__Exercise__: In the listing that follows, locate the line containing "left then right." and the line containing "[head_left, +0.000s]". Retype exactly those two lines and every line between them, and nothing more.

__Collected data__:
::::
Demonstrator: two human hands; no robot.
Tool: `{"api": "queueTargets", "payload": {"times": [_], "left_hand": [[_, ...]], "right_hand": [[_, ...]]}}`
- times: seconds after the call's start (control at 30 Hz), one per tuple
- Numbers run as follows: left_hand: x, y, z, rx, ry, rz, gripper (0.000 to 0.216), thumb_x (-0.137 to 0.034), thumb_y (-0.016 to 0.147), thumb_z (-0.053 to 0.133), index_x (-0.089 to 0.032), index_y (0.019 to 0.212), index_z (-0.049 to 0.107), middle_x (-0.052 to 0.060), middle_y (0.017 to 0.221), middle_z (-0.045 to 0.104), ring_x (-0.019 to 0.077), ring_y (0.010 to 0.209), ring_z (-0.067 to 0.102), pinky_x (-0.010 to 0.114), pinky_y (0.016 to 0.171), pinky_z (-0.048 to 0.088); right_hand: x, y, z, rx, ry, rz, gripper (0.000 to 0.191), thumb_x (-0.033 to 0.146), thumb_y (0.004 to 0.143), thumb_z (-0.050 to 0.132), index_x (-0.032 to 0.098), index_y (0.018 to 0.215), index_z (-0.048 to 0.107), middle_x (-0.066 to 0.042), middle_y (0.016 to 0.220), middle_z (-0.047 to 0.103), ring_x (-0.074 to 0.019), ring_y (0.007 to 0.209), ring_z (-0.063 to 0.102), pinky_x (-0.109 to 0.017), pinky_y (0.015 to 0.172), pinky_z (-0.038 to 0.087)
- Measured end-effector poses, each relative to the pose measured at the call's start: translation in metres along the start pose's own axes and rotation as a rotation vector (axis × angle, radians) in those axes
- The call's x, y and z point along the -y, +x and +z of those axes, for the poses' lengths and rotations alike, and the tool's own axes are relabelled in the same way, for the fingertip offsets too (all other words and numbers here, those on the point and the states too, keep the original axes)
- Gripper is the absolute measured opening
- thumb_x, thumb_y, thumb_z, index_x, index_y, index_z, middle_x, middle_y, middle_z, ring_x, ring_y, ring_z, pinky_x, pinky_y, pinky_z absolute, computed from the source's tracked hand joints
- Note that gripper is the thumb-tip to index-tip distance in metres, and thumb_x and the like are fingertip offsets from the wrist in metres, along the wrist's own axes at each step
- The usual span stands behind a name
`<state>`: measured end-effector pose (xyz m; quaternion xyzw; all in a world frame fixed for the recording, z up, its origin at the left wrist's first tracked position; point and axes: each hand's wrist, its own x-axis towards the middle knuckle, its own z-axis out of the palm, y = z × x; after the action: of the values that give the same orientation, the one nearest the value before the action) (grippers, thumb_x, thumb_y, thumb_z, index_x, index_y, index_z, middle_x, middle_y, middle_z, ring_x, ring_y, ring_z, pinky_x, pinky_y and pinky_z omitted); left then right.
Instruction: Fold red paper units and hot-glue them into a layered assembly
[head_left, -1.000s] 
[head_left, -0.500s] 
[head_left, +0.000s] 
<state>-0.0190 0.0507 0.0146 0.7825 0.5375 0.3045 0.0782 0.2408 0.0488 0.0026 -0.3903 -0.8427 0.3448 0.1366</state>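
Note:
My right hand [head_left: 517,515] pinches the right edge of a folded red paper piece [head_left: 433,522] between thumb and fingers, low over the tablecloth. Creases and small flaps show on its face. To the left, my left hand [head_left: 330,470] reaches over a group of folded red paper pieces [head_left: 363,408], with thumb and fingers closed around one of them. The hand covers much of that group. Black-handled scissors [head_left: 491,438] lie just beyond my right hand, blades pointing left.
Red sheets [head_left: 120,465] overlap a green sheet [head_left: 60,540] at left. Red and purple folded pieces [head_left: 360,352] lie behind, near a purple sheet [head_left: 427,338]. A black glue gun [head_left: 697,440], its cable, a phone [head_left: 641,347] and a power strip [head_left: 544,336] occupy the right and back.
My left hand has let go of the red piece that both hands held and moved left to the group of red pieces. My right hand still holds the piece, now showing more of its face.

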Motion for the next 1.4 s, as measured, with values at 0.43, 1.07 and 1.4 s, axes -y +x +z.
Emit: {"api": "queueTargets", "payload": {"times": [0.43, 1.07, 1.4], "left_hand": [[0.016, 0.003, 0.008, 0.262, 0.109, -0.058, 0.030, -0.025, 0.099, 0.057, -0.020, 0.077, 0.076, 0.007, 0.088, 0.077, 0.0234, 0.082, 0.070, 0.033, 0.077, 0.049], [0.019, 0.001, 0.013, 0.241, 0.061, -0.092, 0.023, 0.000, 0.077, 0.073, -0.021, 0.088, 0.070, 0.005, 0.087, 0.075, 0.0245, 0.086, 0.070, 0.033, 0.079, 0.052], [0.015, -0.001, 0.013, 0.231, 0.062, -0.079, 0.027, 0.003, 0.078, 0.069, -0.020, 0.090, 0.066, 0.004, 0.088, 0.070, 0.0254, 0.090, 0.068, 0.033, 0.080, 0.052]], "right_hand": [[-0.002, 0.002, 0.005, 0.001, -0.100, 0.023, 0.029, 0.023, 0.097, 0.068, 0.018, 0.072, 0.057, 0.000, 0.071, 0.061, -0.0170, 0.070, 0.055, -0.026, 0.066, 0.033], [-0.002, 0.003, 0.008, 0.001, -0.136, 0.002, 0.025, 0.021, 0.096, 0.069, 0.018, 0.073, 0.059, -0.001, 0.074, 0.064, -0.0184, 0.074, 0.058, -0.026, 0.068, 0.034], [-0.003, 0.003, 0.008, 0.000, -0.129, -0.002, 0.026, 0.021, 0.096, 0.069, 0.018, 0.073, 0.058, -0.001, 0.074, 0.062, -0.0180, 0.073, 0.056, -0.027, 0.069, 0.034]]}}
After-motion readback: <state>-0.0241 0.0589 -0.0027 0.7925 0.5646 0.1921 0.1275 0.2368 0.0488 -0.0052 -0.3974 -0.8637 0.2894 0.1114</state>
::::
__Answer to this exercise__:
`<state>`: measured end-effector pose (xyz m; quaternion xyzw; all in a world frame fixed for the recording, z up, its origin at the left wrist's first tracked position; point and axes: each hand's wrist, its own x-axis towards the middle knuckle, its own z-axis out of the palm, y = z × x; after the action: of the values that give the same orientation, the one nearest the value before the action) (grippers, thumb_x, thumb_y, thumb_z, index_x, index_y, index_z, middle_x, middle_y, middle_z, ring_x, ring_y, ring_z, pinky_x, pinky_y and pinky_z omitted); left then right.
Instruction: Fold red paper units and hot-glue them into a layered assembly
[head_left, -1.000s] 
[head_left, -0.500s] 
[head_left, +0.000s] 

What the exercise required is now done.